Le ciel est clair, l’air déjà lourd. Bouillonnant d’impatience à l’idée de m’offrir pour la première fois la sublime vallée de Chaudefour, voilà des jours que je guettais le ciel morose. Mais aujourd’hui, l’instable printemps a tiré sa révérence. En cette journée caniculaire, je décide de prendre le large, appelée par les sommets.
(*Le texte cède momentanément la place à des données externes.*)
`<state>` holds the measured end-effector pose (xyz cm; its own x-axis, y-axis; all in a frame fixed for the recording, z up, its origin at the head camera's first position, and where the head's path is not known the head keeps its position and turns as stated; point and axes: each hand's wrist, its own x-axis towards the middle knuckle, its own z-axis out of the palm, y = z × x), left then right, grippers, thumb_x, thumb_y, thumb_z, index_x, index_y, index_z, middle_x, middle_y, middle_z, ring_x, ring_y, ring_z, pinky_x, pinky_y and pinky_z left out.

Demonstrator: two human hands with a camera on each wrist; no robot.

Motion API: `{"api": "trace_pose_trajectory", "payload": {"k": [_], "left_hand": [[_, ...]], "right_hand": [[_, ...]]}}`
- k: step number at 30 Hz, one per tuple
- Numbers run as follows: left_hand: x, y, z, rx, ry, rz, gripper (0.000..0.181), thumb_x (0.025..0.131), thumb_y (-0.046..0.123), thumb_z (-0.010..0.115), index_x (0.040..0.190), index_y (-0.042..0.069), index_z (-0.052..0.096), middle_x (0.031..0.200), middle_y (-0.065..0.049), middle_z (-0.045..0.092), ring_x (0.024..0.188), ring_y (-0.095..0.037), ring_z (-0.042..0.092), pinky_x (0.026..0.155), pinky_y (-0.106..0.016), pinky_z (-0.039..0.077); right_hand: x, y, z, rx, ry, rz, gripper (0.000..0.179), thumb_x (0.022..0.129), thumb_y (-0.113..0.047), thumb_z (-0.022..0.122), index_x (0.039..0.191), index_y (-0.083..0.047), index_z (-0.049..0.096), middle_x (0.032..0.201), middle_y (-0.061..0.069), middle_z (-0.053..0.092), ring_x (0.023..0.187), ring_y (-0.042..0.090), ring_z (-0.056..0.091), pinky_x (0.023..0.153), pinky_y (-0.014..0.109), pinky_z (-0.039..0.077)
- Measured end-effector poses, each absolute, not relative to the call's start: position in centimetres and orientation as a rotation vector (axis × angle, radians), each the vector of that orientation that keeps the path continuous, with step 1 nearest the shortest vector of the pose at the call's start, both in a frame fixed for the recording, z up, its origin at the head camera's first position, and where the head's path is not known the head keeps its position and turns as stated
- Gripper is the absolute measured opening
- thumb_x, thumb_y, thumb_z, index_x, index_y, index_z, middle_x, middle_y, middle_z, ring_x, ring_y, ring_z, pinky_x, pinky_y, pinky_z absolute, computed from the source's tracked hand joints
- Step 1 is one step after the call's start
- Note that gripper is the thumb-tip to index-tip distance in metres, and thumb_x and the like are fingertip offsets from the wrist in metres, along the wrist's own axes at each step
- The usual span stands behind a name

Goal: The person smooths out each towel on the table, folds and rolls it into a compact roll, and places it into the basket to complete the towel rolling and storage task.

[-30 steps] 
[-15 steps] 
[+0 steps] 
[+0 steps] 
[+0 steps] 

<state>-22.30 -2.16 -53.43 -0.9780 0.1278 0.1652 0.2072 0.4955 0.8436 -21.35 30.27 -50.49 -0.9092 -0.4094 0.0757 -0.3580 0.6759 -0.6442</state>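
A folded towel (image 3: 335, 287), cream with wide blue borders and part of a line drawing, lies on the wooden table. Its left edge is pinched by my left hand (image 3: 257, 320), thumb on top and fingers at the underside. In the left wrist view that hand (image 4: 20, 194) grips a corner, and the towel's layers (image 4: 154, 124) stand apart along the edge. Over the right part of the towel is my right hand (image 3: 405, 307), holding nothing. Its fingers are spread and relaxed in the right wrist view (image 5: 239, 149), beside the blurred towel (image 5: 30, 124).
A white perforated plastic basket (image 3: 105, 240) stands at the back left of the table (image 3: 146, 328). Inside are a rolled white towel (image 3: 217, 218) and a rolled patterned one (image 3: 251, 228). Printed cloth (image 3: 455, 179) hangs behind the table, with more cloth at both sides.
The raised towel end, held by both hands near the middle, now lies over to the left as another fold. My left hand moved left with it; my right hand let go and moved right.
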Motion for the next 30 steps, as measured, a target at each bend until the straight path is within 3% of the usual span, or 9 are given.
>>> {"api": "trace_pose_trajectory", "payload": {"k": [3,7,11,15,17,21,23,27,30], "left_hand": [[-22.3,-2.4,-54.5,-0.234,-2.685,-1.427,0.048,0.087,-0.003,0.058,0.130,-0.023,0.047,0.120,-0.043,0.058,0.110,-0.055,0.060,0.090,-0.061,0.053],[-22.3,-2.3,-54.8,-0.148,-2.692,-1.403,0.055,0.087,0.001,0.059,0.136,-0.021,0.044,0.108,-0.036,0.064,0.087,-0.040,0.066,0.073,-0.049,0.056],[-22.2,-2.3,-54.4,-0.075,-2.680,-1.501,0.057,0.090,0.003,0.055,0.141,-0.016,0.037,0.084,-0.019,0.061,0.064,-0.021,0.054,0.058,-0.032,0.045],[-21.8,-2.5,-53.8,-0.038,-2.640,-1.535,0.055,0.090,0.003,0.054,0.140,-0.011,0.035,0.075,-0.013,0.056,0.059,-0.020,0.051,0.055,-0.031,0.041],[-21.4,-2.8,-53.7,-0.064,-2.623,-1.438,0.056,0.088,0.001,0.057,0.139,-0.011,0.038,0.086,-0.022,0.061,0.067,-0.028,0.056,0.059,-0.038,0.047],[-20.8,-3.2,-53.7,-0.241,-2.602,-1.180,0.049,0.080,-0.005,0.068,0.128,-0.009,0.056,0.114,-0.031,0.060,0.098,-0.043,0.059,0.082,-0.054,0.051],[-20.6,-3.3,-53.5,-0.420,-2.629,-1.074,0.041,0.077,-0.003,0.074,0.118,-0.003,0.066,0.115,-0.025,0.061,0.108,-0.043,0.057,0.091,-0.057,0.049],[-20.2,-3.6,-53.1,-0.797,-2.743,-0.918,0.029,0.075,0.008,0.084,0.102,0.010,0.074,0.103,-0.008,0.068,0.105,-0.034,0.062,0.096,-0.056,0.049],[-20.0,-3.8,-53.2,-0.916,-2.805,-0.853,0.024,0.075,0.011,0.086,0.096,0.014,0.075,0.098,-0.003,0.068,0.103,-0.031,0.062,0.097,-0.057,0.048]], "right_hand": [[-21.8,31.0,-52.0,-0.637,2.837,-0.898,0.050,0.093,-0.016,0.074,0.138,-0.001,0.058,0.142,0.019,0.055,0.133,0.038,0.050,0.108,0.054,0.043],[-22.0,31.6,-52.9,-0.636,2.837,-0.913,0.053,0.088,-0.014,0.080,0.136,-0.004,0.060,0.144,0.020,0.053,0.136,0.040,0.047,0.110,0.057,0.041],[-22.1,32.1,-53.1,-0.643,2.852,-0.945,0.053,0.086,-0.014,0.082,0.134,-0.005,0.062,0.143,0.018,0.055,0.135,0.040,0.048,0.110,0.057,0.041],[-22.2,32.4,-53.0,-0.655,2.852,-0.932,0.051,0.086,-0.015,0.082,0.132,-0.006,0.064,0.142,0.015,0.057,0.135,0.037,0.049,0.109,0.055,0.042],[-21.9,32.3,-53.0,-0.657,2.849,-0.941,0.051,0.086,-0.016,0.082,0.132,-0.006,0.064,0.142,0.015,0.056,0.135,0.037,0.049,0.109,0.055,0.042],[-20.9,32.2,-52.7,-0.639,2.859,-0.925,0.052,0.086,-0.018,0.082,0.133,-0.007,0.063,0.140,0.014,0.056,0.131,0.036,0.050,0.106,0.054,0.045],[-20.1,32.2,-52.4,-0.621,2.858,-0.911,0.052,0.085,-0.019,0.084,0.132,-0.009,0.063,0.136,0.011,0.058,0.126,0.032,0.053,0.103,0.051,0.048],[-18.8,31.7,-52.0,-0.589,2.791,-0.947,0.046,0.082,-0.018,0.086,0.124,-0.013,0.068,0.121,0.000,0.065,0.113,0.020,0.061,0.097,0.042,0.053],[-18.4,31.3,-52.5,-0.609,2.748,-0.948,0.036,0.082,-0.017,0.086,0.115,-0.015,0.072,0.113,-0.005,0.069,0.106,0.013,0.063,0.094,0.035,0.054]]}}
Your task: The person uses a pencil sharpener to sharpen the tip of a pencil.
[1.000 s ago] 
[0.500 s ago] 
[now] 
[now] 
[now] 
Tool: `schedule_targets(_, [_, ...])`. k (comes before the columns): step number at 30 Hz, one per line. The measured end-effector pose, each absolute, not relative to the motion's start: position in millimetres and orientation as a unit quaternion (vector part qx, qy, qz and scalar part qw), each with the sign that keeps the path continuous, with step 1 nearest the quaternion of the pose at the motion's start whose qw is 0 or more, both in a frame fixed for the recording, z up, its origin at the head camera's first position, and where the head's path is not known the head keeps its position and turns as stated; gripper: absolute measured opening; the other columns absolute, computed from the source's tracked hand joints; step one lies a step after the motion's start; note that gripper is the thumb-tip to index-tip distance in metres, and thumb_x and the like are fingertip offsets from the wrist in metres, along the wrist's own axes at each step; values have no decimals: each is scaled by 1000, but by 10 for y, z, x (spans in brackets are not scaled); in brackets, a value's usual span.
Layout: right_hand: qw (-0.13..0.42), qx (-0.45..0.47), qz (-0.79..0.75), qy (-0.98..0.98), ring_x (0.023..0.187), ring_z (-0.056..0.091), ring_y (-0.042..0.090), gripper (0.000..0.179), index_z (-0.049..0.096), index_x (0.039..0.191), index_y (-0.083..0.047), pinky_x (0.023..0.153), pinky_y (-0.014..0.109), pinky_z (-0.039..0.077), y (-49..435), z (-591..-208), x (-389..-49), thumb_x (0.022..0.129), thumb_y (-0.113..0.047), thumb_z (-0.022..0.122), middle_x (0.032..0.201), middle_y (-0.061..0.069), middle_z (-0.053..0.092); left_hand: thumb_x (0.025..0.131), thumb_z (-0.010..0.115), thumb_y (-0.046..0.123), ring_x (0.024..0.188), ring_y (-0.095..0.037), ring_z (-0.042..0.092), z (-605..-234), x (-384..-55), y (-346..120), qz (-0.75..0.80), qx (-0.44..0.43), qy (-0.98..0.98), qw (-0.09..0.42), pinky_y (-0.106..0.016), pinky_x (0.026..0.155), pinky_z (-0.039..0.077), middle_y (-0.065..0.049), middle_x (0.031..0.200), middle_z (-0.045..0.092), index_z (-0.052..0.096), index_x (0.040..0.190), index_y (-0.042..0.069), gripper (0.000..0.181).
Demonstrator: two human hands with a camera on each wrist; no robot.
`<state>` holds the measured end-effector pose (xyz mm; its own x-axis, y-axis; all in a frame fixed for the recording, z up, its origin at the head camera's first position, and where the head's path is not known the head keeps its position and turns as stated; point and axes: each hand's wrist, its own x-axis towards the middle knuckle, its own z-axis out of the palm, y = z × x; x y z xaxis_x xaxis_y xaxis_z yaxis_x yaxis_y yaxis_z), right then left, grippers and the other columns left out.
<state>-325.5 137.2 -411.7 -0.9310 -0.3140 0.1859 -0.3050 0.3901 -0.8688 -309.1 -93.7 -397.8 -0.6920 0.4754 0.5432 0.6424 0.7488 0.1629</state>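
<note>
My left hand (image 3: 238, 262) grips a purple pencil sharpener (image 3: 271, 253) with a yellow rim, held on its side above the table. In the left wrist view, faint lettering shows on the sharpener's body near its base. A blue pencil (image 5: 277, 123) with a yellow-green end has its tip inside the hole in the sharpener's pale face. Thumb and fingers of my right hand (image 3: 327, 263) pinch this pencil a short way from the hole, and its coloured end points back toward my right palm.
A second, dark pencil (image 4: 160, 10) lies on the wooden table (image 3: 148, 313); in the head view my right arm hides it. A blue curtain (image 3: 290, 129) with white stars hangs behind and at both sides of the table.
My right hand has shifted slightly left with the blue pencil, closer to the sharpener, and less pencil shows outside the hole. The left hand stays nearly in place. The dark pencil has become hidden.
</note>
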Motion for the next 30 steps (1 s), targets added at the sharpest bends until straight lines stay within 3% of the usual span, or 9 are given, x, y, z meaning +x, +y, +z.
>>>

À l’orée de la forêt, la maison de la Réserve naturelle de la vallée invite les randonneurs curieux à découvrir les expositions permanentes sur les oiseaux rares, les petits mammifères, les reptiles et batraciens, les insectes et les plantes, mais aussi les sculptures peintes grandeur nature, les boîtes-milieux, la grande fresque représentant la Réserve ou encore l’exposition temporaire sur les serpents protégés, nous sensibilisant à la fragilité de ce site unique. Bien renseignés, le pas pressé, nous nous engageons alors sur le sentier en direction de la vallée. Gardiennes des lieux, de magnifiques vaches Montbéliardes suivent d’un œil confiant les marcheurs qui s’aventurent au-delà du pont Saint-Anne. Et là, quelle fut notre surprise ! Que dis-je : notre émerveillement ! Face à nous, les crêtes tranchantes découpent le ciel limpide, offrant un tableau époustouflant à nos yeux éblouis !

Classée Réserve naturelle nationale, cette ancienne vallée glaciaire est un véritable écrin de nature brute et sauvage où cohabitent une faune et une flore fascinantes cerclées de merveilles géologiques. Née il y a 600 000 ans de la destruction partielle du massif volcanique du Sancy, la vallée résulte d’une éruption violente ayant entraîné l’effondrement latéral du volcan, créant un cirque aux spectaculaires parois rocheuses. Magnétiquement attiré par les dykes volcaniques qui élèvent leur silhouette minérale vers l’azur, notre regard contemple ce majestueux amphithéâtre sculpté par le temps où se dressent l’illustre Dent de la Rancune et la belle Crête du Coq, imposantes colonnes de lave dégagées par l’érosion glaciaire et prisées des grimpeurs les plus avertis pour leurs voies d’escalade uniques. Tirés de notre contemplation par le tintement des cloches du troupeau, il est temps de nous engager, le cœur battant, sur l’exceptionnel tour de la vallée par les crêtes.
Auvergne éternelle
À la croisée des chemins, nous partons en direction de la cascade de la Biche et traversons le ruisseau avant de bifurquer à l’entrée de la forêt, cap sur le puy de Champgourdeix. Accompagnés du seul chant des oiseaux, le sentier s’enfonce dans une magnifique hêtraie. La lumière pénètre timidement à travers les branches, les racines craquent sous nos pas. Si la douceur des premiers mètres permet de se mettre en jambes, très vite le dénivelé se fait sentir. À mesure que nous gravissons le puy, entravés par les éboulis pavant le chemin cahoteux, notre souffle se fait court. Mais pas question de perdre le rythme. Pantelants, nous parvenons enfin au sommet du puy avant de remonter la plaine des Moutons où le vent porte l’odeur des genêts en fleurs.